Culte du jardin

Un jardin peut se faire dans la terre sableuse. Le jardin sable, il y en a un en Campines et un au Westhoek. Plus bas que ce mini plateau, s’étend le plat pays.
Le vent a beau souffler, le sable ne meut pas. Il n’est pas meuble, tant que les arbres, tels des hommes, et les arbustes, tels des femmes, montent la garde.

Le vent souffle souvent au plat pays. Du nord et de l’ouest, parfois de l’est, rarement du sud. Sous le plat pays, le vent. Le pays aplati par le vent, souvent. Cela fait même chanter, quoi.

Les nègres d’antan labouraient cette terre sableuse. Beaucoup de labeur pour quelques maigres légumes. Et le soin quotidien de quelques vaches et cochons, d’un cheval et d’un tas de poules et leur coq.

Les blancs à présent y ont construit des villas et cultivent un jardin. Ils sont bourgeois, souvent, et certains sont un peu flamands. Et où sont les nègres d’antan ?

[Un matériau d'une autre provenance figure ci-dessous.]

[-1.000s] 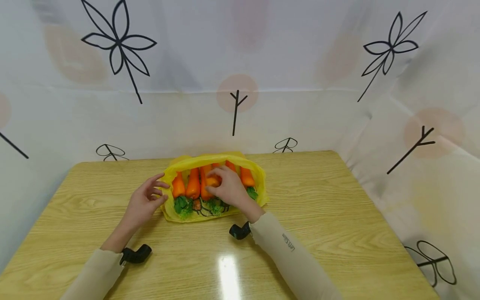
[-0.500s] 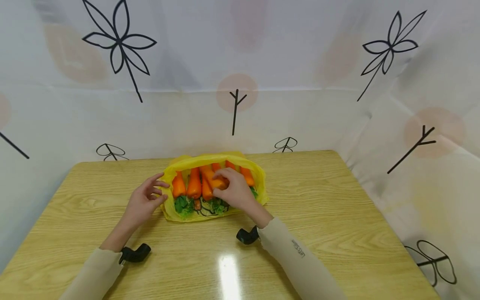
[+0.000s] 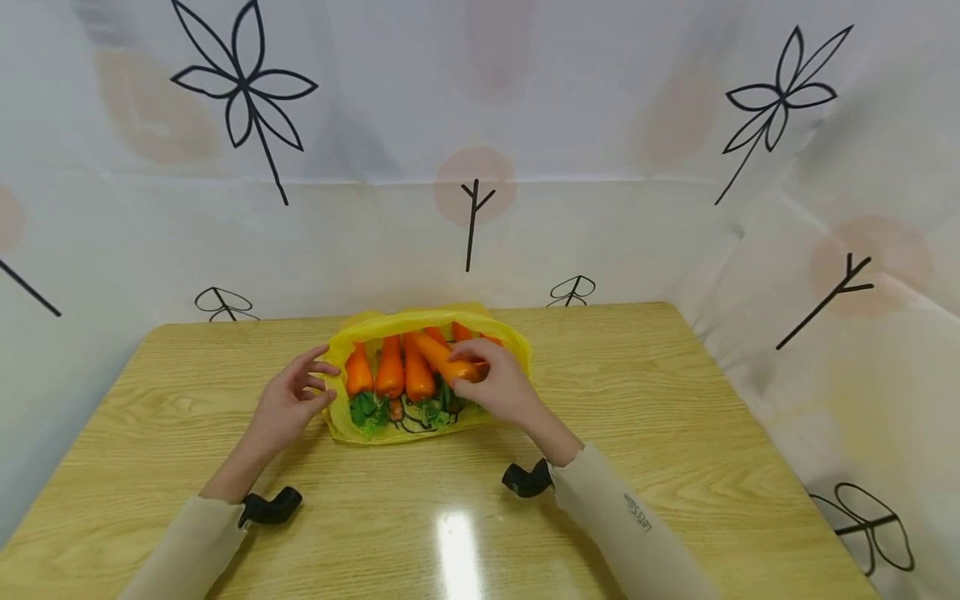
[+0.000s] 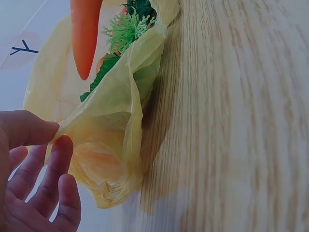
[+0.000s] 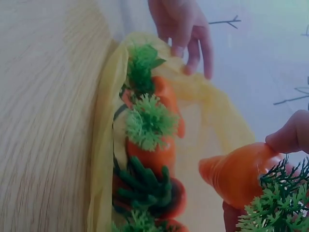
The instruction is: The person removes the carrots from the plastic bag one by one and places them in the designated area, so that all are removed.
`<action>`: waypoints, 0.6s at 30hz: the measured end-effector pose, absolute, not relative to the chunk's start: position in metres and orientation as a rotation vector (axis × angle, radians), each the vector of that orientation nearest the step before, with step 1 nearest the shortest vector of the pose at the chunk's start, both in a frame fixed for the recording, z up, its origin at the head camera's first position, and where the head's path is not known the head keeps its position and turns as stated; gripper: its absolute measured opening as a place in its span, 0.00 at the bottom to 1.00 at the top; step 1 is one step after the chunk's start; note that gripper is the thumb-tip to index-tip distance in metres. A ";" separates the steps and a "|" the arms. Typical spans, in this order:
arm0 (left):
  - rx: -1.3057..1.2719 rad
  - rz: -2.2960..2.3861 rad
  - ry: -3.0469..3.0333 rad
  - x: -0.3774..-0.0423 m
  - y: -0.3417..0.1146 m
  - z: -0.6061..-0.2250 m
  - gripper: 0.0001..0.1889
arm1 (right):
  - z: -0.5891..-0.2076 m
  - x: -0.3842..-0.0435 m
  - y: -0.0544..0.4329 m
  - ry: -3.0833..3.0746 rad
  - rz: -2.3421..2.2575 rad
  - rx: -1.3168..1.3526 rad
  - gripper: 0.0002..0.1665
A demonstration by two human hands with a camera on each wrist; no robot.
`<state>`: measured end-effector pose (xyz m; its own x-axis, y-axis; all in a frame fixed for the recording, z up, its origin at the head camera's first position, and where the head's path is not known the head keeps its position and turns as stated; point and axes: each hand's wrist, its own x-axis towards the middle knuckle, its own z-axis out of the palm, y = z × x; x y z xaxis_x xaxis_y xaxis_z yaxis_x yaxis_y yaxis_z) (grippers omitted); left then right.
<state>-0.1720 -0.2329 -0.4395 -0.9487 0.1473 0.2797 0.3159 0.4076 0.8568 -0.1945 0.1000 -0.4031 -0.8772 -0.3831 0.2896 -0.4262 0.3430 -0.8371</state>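
A yellow plastic bag [image 3: 525, 354] lies open on the table, with several artificial carrots [image 3: 390, 369] side by side inside, their green tops toward the near edge. At its left end, my left hand [image 3: 287, 402] pinches the bag's rim [image 4: 72, 118] between thumb and finger. My right hand [image 3: 504, 390] holds one orange carrot [image 3: 444, 360] by its thick end, over the right half of the bag. In the right wrist view that carrot [image 5: 236, 176] is raised above the others, its leafy top [image 5: 275, 205] hanging beside the fingers. Carrots at the bag's right end are partly hidden behind this hand.
The wooden table [image 3: 390, 517] extends around the bag. Behind it stands a pale cloth backdrop [image 3: 600, 217] with plant drawings, close to the table's back edge. Black curved mounts [image 3: 273, 506] sit on both wrists.
My right hand has moved right and toward me, drawing the carrot with it. The carrots beneath it now show more. My left hand has stayed at the bag's rim.
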 end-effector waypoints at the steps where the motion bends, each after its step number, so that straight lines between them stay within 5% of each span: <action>1: -0.415 -1.573 -2.498 -0.172 -0.233 -0.439 0.35 | -0.402 -0.194 0.103 -2.540 1.634 0.755 0.18; 18: -0.405 -1.557 -2.513 -0.174 -0.235 -0.438 0.35 | -0.399 -0.176 0.188 -2.505 1.806 0.795 0.14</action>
<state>-0.1738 -0.2353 -0.4382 -0.9510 0.1452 0.2731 0.3092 0.4222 0.8521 -0.1758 0.1880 -0.3993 -0.8747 -0.4181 0.2450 -0.3646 0.2346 -0.9011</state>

Personne ne s’attend à ce que l’on réponde à cette question, à une telle question. Tout le monde, ou presque, est content que les nègres d’antan ont l’air disparu. Ils sont si bourgeois, souvent. Or, les nègres n’ont pas vraiment disparu. Ils se sont retirés dans un recoin, quelque part à l’ombre, pour y vivre une vie tranquille sans labeur ni légumes, dans l’amertume ou dans la paix froide.
La révolte, de boerenkrijg, se répétera-t-elle ? Ou bien, s’infiltrera-t-elle ? Et si oui, où et comment ? Ne voulant ignorer la première question, voilà que d’autres se posent, voire s’imposent.

On a beau cultiver son jardin, sous la surface tranquille d’un monde en paix armée et froide…
Qui un jour, reverra la lumière, en criant et en se surchauffant corps et âme ?
Quoi qu’il en soit, Jaco regarde son jardin, assis dans un fauteuil de jardin, à première vue en bois, au toucher en plastic. Il y a dix ans, il avait acheté chez Casa un ensemble en bois de teck, exotique et destiné au jardin. Après cinq ans, l’éternité à laquelle ces meubles auraient dû être destinés, avait déjà écoulé et il en acheta alors en faux bois, au Carrefour.

Son jardin, non seulement il le cultive, il l’avait même, lui-même et de ses propres mains, planté. Il l’avait entouré d’arbustes qui poussaient vite et demandent moins d’entretien qu’une haie. Toutefois, il les avait plantés pour son épouse.
Voilà justement qui s’amène. Vêtue d’un peignoir, bientôt toute dévêtue, elle s’allonge sur un drap de bain, s’exposant à poil au soleil.

Les voisins n’en voient rien. Jaco en voit tout. Ses seins encore fermes, ses fesses, etc.
Peu importe, puisque les arbustes nous empêchent d’en voir les détails, stupides arbustes ! Qui, dans la terre sableuse, prennent leur pied et racines avec un plaisir sans bornes. Qui fricotent leurs feuilles, voyant tout, tout comme Jaco.
Il avait rencontré son épouse en fuyant la colère du roi de l’Espagne. En effet, celui-ci avait trouvé une petite bande dans la pièce à provisions, buvant de l’eau-de-vie faite maison. Personne n’en parla, même pas le journal, s’agissant de gangrène.

Toute gaie, la bande avait grimpé les collines pour arriver au pays de la Meuse et du Waal. Jaco avait alors trente ans, sa compagne à peine seize. Ils dansaient des boogie woogie, très free, be-bop. Entre Meuse et Waal, ils avaient trouvé refuge, avaient vécu sans papiers, en attendant une amnistie ou une régularisation. Le roi de l’Espagne avait retiré ses troupes colonisatrices, le nouveau gouvernement avait régularisé les sans papiers et Jaco trouvait vite emploi, épousa sa compagne et cultivait son jardin.